#### What needs to be done:
The whole listing is to be printed again exactly.
>>
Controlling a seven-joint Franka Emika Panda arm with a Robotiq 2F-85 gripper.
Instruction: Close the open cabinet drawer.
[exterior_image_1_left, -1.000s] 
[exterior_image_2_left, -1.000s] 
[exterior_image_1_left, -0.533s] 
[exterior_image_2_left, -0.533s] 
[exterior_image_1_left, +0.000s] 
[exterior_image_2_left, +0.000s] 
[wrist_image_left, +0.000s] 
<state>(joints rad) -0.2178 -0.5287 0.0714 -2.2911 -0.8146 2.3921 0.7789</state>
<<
#### Result of this task:
Controlling a seven-joint Franka Emika Panda arm with a Robotiq 2F-85 gripper.
Instruction: Close the open cabinet drawer.
[exterior_image_1_left, -1.000s] 
[exterior_image_2_left, -1.000s] 
[exterior_image_1_left, -0.533s] 
[exterior_image_2_left, -0.533s] 
[exterior_image_1_left, +0.000s] 
[exterior_image_2_left, +0.000s] 
[wrist_image_left, +0.000s] 
<state>(joints rad) -0.2178 -0.5287 0.0714 -2.2911 -0.8146 2.3921 0.7789</state>

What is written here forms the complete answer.